> **What you should do**
Scan the records for the string "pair"; copy each line where it occurs.

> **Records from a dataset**
________________________________________

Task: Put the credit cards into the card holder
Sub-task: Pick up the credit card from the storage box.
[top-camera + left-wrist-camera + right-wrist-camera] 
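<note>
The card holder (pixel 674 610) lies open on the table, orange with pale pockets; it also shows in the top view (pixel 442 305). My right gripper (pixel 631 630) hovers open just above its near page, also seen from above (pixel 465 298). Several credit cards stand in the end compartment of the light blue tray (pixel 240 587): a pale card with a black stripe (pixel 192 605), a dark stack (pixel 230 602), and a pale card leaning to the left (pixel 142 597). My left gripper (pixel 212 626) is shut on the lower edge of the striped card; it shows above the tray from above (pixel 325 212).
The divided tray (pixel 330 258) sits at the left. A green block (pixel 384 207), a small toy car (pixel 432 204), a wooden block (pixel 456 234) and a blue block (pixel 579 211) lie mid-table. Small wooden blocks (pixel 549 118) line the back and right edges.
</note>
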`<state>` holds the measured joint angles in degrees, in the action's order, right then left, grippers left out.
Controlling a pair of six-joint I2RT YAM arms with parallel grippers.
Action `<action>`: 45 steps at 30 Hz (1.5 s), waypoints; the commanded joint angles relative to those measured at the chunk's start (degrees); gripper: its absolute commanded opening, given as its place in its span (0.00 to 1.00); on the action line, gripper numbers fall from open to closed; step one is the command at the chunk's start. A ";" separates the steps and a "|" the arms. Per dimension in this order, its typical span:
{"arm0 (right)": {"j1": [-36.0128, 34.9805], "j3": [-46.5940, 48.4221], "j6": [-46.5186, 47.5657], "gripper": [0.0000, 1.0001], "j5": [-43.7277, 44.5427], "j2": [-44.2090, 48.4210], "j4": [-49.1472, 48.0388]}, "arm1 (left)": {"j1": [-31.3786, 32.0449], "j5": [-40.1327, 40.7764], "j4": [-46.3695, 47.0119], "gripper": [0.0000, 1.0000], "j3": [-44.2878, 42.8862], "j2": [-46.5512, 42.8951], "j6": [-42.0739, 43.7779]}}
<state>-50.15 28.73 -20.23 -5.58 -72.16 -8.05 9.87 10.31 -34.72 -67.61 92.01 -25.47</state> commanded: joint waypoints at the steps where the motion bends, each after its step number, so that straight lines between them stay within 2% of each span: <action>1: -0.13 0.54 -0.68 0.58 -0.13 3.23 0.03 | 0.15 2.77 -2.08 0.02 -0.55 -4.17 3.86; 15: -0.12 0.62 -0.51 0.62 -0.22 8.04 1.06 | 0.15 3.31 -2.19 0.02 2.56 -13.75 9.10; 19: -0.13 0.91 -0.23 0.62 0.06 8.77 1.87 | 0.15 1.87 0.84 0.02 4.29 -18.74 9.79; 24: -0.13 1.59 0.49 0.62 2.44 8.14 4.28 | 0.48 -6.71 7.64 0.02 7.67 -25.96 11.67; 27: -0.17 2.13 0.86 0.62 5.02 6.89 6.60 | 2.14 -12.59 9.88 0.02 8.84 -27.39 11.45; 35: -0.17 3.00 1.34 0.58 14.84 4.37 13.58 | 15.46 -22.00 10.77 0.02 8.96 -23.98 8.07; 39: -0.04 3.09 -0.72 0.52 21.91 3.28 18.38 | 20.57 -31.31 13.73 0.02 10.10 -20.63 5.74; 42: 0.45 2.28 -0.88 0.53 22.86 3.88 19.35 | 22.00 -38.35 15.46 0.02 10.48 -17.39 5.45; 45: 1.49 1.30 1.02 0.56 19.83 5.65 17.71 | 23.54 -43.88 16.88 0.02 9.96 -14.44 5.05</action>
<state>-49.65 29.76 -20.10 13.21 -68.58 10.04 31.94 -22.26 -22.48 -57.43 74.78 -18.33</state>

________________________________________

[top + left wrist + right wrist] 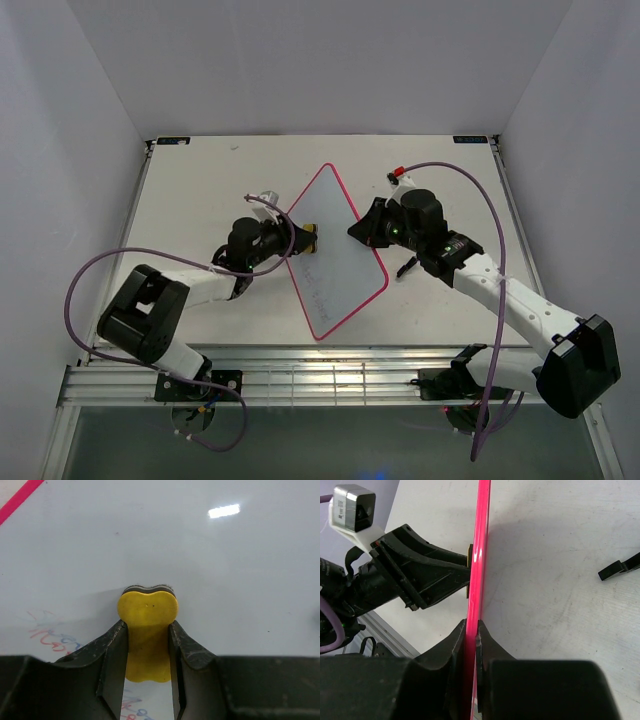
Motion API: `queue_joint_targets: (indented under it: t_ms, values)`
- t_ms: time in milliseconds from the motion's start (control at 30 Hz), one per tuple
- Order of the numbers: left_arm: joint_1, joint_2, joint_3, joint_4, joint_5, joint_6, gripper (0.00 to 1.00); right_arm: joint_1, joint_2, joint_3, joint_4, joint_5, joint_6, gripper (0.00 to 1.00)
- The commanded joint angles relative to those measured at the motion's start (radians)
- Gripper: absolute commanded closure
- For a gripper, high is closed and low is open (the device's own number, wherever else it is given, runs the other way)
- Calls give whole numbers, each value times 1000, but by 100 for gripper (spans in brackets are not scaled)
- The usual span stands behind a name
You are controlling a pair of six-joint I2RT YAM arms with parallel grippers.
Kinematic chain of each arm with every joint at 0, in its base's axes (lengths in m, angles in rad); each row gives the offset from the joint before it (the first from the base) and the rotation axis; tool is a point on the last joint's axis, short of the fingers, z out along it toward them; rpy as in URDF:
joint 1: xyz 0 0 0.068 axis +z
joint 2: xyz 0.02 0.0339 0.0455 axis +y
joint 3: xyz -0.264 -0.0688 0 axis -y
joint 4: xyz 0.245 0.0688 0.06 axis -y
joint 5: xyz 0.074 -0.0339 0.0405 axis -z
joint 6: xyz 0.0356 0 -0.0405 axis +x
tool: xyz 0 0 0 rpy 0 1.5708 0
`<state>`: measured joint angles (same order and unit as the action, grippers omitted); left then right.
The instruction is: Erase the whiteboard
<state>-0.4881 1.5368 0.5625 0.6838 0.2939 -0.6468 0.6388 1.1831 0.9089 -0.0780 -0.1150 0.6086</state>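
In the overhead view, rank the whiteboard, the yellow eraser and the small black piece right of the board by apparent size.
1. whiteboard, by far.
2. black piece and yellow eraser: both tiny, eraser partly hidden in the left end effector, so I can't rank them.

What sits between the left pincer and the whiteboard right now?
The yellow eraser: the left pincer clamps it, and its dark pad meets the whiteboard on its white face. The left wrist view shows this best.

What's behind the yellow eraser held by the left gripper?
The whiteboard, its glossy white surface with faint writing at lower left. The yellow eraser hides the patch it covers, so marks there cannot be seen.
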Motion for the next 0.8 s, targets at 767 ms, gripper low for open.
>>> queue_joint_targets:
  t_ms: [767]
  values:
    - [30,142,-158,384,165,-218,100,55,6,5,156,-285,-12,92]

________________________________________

> **Written solution**
Controlling a pair of six-joint I2RT YAM arms with parallel grippers.
You are controlling a pair of six-joint I2RT YAM arms with parallel grippers.

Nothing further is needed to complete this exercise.